● **What is required**
Every line of the material should be output exactly as written.

● **Dataset extract**

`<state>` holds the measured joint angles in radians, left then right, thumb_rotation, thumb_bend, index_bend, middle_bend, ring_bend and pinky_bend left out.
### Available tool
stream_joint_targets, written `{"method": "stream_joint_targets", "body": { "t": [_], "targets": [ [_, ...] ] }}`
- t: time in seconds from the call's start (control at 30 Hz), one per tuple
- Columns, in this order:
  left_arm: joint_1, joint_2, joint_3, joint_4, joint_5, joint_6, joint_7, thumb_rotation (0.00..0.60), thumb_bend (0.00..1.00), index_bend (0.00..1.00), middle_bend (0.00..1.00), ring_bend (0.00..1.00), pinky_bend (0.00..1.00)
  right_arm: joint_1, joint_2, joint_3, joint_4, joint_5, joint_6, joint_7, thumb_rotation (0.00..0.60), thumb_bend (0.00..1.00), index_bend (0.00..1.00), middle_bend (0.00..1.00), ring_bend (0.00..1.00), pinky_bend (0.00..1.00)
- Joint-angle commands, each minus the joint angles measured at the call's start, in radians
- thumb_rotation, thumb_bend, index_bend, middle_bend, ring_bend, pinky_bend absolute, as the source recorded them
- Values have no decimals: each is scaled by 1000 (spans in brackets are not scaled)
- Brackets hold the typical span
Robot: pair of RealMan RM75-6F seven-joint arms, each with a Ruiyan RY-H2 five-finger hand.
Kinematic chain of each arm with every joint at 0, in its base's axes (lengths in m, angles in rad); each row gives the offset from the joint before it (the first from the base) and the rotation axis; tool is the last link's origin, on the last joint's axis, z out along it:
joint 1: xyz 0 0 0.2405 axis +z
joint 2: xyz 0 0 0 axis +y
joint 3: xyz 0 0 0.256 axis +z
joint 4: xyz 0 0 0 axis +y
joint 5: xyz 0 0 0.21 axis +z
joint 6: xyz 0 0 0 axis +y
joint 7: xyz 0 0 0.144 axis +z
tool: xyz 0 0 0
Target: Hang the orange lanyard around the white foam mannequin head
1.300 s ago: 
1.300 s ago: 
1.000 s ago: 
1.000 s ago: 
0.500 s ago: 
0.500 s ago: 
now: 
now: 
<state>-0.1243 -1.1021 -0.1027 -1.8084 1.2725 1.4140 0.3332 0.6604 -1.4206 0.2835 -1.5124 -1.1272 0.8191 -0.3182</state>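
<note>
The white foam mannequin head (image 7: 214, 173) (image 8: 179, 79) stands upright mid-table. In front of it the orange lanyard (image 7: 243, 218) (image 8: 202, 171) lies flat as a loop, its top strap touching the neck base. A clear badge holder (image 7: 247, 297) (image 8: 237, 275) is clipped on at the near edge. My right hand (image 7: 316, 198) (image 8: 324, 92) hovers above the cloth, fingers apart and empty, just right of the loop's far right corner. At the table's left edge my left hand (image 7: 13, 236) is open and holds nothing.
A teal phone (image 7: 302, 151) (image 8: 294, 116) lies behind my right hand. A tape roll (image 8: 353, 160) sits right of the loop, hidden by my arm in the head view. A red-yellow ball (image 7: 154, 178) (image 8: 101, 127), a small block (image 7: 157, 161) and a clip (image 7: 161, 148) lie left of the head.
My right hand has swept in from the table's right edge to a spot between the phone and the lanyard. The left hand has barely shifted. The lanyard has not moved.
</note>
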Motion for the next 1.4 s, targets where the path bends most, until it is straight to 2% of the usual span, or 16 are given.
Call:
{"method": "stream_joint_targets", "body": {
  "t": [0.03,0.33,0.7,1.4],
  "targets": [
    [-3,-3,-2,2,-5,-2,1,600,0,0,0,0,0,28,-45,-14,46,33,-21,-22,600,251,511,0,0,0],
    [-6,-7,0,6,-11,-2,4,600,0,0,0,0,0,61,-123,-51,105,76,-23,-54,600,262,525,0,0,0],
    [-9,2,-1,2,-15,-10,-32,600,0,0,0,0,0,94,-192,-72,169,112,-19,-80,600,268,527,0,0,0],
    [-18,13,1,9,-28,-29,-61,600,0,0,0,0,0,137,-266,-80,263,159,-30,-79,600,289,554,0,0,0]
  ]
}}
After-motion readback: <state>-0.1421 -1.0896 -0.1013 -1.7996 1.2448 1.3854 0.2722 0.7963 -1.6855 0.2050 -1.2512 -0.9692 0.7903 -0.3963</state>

● **Solution**
`<state>` holds the measured joint angles in radians, left then right, thumb_rotation, thumb_bend, index_bend, middle_bend, ring_bend and pinky_bend left out.
### Available tool
stream_joint_targets, written `{"method": "stream_joint_targets", "body": { "t": [_], "targets": [ [_, ...] ] }}`
- t: time in seconds from the call's start (control at 30 Hz), one per tuple
- Columns, in this order:
  left_arm: joint_1, joint_2, joint_3, joint_4, joint_5, joint_6, joint_7, thumb_rotation (0.00..0.60), thumb_bend (0.00..1.00), index_bend (0.00..1.00), middle_bend (0.00..1.00), ring_bend (0.00..1.00), pinky_bend (0.00..1.00)
  right_arm: joint_1, joint_2, joint_3, joint_4, joint_5, joint_6, joint_7, thumb_rotation (0.00..0.60), thumb_bend (0.00..1.00), index_bend (0.00..1.00), middle_bend (0.00..1.00), ring_bend (0.00..1.00), pinky_bend (0.00..1.00)
- Joint-angle commands, each minus the joint angles measured at the call's start, in radians
- thumb_rotation, thumb_bend, index_bend, middle_bend, ring_bend, pinky_bend absolute, as the source recorded them
- Values have no decimals: each is scaled by 1000 (spans in brackets are not scaled)
- Brackets hold the typical span
Robot: pair of RealMan RM75-6F seven-joint arms, each with a Ruiyan RY-H2 five-finger hand.
Kinematic chain of each arm with every joint at 0, in its base's axes (lengths in m, angles in rad); each row gives the offset from the joint before it (the first from the base) and the rotation axis; tool is the last link's origin, on the last joint's axis, z out along it:
joint 1: xyz 0 0 0.2405 axis +z
joint 2: xyz 0 0 0 axis +y
joint 3: xyz 0 0 0.256 axis +z
joint 4: xyz 0 0 0 axis +y
joint 5: xyz 0 0 0.21 axis +z
joint 6: xyz 0 0 0 axis +y
joint 7: xyz 0 0 0.144 axis +z
tool: xyz 0 0 0
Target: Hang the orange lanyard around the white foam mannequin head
1.300 s ago: 
1.300 s ago: 
1.000 s ago: 
1.000 s ago: 
0.500 s ago: 
0.500 s ago: 
now: 
now: 
<state>-0.1243 -1.1021 -0.1027 -1.8084 1.2725 1.4140 0.3332 0.6604 -1.4206 0.2835 -1.5124 -1.1272 0.8191 -0.3182</state>
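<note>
The white foam mannequin head (image 7: 214, 173) (image 8: 179, 79) stands upright mid-table. In front of it the orange lanyard (image 7: 243, 218) (image 8: 202, 171) lies flat as a loop, its top strap touching the neck base. A clear badge holder (image 7: 247, 297) (image 8: 237, 275) is clipped on at the near edge. My right hand (image 7: 316, 198) (image 8: 324, 92) hovers above the cloth, fingers apart and empty, just right of the loop's far right corner. At the table's left edge my left hand (image 7: 13, 236) is open and holds nothing.
A teal phone (image 7: 302, 151) (image 8: 294, 116) lies behind my right hand. A tape roll (image 8: 353, 160) sits right of the loop, hidden by my arm in the head view. A red-yellow ball (image 7: 154, 178) (image 8: 101, 127), a small block (image 7: 157, 161) and a clip (image 7: 161, 148) lie left of the head.
My right hand has swept in from the table's right edge to a spot between the phone and the lanyard. The left hand has barely shifted. The lanyard has not moved.
</note>
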Motion for the next 1.4 s, targets where the path bends most, until it is straight to 2% of the usual span, or 16 are given.
Call:
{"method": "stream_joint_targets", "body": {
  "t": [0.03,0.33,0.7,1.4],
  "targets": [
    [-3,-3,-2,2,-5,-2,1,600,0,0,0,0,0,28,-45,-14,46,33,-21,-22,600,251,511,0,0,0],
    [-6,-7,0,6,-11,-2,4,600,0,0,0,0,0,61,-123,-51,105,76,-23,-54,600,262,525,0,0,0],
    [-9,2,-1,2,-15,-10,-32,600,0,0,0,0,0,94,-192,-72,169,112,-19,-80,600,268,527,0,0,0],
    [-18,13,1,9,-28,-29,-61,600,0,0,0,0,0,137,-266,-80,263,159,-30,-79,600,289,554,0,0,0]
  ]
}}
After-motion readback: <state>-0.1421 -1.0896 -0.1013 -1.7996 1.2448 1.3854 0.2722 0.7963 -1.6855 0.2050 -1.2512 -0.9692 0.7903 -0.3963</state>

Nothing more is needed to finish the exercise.